▸ WORK ORDER: Each line below is to be written out in full, exactly as shown.

▸ MATERIAL FOR THIS EXERCISE:
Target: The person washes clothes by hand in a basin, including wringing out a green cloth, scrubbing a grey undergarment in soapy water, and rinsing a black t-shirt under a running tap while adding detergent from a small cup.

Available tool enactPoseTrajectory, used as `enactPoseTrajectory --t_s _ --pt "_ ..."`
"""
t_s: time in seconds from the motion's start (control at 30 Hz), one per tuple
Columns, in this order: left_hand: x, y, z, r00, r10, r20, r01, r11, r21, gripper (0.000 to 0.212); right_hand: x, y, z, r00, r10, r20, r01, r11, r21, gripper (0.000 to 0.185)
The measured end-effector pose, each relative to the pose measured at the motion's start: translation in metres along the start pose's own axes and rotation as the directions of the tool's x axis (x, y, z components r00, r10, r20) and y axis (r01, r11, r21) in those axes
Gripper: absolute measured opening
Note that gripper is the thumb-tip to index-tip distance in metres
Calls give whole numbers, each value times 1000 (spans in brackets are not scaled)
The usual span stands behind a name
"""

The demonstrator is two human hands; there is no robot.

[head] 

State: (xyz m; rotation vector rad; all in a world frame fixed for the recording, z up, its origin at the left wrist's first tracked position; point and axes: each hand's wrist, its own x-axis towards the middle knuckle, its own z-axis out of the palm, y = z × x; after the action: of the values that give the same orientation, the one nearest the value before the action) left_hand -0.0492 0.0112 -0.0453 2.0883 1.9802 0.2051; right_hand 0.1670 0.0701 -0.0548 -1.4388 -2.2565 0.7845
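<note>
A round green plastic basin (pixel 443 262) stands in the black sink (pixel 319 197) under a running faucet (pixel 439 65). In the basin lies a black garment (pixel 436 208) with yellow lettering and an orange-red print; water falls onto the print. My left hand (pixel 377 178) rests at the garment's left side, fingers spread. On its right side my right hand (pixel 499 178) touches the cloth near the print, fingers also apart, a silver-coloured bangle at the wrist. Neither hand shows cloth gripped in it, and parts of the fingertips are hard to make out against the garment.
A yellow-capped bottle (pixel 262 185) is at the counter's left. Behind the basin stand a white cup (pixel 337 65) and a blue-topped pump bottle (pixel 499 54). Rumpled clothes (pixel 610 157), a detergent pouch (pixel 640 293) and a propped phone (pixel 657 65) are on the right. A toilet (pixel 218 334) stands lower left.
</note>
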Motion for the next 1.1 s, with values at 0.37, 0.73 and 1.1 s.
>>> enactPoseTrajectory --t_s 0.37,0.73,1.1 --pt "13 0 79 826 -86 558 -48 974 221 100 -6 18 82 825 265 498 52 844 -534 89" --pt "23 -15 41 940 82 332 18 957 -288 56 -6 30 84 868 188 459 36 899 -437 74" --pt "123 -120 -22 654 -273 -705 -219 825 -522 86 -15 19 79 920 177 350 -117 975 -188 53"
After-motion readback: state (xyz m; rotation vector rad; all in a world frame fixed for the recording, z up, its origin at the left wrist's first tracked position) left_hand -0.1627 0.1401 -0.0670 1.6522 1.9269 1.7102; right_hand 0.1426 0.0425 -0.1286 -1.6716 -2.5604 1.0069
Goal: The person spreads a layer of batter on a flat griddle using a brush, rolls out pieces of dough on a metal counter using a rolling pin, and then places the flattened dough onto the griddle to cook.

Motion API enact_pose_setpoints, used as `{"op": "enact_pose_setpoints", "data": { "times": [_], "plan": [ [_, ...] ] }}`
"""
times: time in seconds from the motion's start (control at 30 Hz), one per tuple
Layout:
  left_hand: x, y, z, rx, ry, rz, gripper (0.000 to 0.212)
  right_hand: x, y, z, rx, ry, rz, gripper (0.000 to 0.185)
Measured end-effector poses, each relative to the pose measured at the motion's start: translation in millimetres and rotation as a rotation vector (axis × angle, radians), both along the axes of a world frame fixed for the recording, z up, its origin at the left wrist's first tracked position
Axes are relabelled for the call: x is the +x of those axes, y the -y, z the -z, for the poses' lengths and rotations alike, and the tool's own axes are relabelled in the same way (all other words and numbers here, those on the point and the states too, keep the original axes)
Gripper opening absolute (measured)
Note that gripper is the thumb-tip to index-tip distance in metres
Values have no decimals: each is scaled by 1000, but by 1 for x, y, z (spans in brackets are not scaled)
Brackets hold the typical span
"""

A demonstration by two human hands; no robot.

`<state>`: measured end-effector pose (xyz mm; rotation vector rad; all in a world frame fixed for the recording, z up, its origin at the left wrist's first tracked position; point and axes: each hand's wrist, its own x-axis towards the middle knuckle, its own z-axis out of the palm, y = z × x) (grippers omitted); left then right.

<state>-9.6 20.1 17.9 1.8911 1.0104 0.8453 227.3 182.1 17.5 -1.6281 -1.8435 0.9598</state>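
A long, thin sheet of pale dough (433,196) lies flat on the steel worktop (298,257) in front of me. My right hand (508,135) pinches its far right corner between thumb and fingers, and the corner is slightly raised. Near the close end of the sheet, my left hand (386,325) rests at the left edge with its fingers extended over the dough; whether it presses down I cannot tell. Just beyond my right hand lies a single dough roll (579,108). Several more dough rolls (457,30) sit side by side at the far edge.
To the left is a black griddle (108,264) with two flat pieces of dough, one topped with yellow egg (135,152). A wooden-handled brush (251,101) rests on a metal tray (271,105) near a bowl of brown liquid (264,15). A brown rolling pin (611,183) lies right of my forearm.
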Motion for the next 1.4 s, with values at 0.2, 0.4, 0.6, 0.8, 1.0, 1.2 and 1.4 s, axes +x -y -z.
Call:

▸ TASK SOLUTION:
Target: The person washes clothes by hand in a basin, including wringing out a green cloth, scrubbing a grey undergarment in soapy water, and rinsing a black t-shirt under a running tap while adding detergent from a small cup.

Available tool enactPoseTrajectory, used as `enactPoseTrajectory --t_s _ --pt "_ ..."`
"""
t_s: time in seconds from the motion's start (control at 30 Hz), one per tuple
Columns, in this order: left_hand: x, y, z, r00, r10, r20, r01, r11, r21, gripper (0.000 to 0.212); right_hand: x, y, z, r00, r10, r20, r01, r11, r21, gripper (0.000 to 0.185)
The measured end-effector pose, each relative to the pose measured at the motion's start: translation in metres along the start pose's own axes and rotation as the directions of the tool's x axis (x, y, z components r00, r10, r20) and y axis (r01, r11, r21) in those axes
Gripper: absolute measured opening
Note that gripper is the thumb-tip to index-tip distance in metres
Calls give whole numbers, each value times 1000 (spans in brackets are not scaled)
The usual span stands behind a name
"""

The demonstrator is two human hands; there is no robot.

[head] 

State: (xyz m; rotation vector rad; all in a world frame fixed for the recording, z up, its origin at the left wrist's first tracked position; point and axes: each hand's wrist, its own x-axis towards the middle knuckle, its own z-axis out of the palm, y = z × x; after the action: of the values that give the same orientation, the one nearest the value before the action) left_hand -0.0492 0.0112 -0.0453 2.0883 1.9802 0.2051; right_hand 0.1670 0.0701 -0.0548 -1.4388 -2.2565 0.7845
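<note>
A round green plastic basin (pixel 443 262) stands in the black sink (pixel 319 197) under a running faucet (pixel 439 65). In the basin lies a black garment (pixel 436 208) with yellow lettering and an orange-red print; water falls onto the print. My left hand (pixel 377 178) rests at the garment's left side, fingers spread. On its right side my right hand (pixel 499 178) touches the cloth near the print, fingers also apart, a silver-coloured bangle at the wrist. Neither hand shows cloth gripped in it, and parts of the fingertips are hard to make out against the garment.
A yellow-capped bottle (pixel 262 185) is at the counter's left. Behind the basin stand a white cup (pixel 337 65) and a blue-topped pump bottle (pixel 499 54). Rumpled clothes (pixel 610 157), a detergent pouch (pixel 640 293) and a propped phone (pixel 657 65) are on the right. A toilet (pixel 218 334) stands lower left.
</note>
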Motion for the next 1.1 s, with values at 0.37, 0.73 and 1.1 s.
>>> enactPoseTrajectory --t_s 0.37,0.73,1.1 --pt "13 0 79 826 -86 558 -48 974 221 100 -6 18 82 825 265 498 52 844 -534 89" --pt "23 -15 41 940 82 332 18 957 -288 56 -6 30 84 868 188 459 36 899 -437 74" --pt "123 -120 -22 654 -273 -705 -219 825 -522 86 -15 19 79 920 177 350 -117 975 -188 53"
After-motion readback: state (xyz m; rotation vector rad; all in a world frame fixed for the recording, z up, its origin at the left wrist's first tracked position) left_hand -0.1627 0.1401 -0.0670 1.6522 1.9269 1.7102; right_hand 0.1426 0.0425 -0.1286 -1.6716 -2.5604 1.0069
Goal: The person spreads a layer of batter on a flat griddle using a brush, rolls out pieces of dough on a metal counter using a rolling pin, and then places the flattened dough onto the griddle to cook.

Motion API enact_pose_setpoints, used as `{"op": "enact_pose_setpoints", "data": { "times": [_], "plan": [ [_, ...] ] }}`
"""
times: time in seconds from the motion's start (control at 30 Hz), one per tuple
Layout:
  left_hand: x, y, z, rx, ry, rz, gripper (0.000 to 0.212)
  right_hand: x, y, z, rx, ry, rz, gripper (0.000 to 0.185)
Measured end-effector poses, each relative to the pose measured at the motion's start: translation in millimetres and rotation as a rotation vector (axis × angle, radians), both along the axes of a world frame fixed for the recording, z up, its origin at the left wrist's first tracked position
Axes are relabelled for the call: x is the +x of those axes, y the -y, z the -z, for the poses' lengths and rotations alike, and the tool's own axes are relabelled in the same way (all other words and numbers here, those on the point and the states too, keep the original axes)
Gripper opening absolute (measured)
Note that gripper is the thumb-tip to index-tip distance in metres
Values have no decimals: each is scaled by 1000, but by 1 for x, y, z (spans in brackets are not scaled)
Brackets hold the typical span
"""

A demonstration by two human hands; no robot.

`<state>`: measured end-effector pose (xyz mm; rotation vector rad; all in a world frame fixed for the recording, z up, its origin at the left wrist's first tracked position; point and axes: each hand's wrist, its own x-axis towards the middle knuckle, its own z-axis out of the palm, y = z × x) (grippers omitted); left then right.

<state>-9.6 20.1 17.9 1.8911 1.0104 0.8453 227.3 182.1 17.5 -1.6281 -1.8435 0.9598</state>
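A long, thin sheet of pale dough (433,196) lies flat on the steel worktop (298,257) in front of me. My right hand (508,135) pinches its far right corner between thumb and fingers, and the corner is slightly raised. Near the close end of the sheet, my left hand (386,325) rests at the left edge with its fingers extended over the dough; whether it presses down I cannot tell. Just beyond my right hand lies a single dough roll (579,108). Several more dough rolls (457,30) sit side by side at the far edge.
To the left is a black griddle (108,264) with two flat pieces of dough, one topped with yellow egg (135,152). A wooden-handled brush (251,101) rests on a metal tray (271,105) near a bowl of brown liquid (264,15). A brown rolling pin (611,183) lies right of my forearm.
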Motion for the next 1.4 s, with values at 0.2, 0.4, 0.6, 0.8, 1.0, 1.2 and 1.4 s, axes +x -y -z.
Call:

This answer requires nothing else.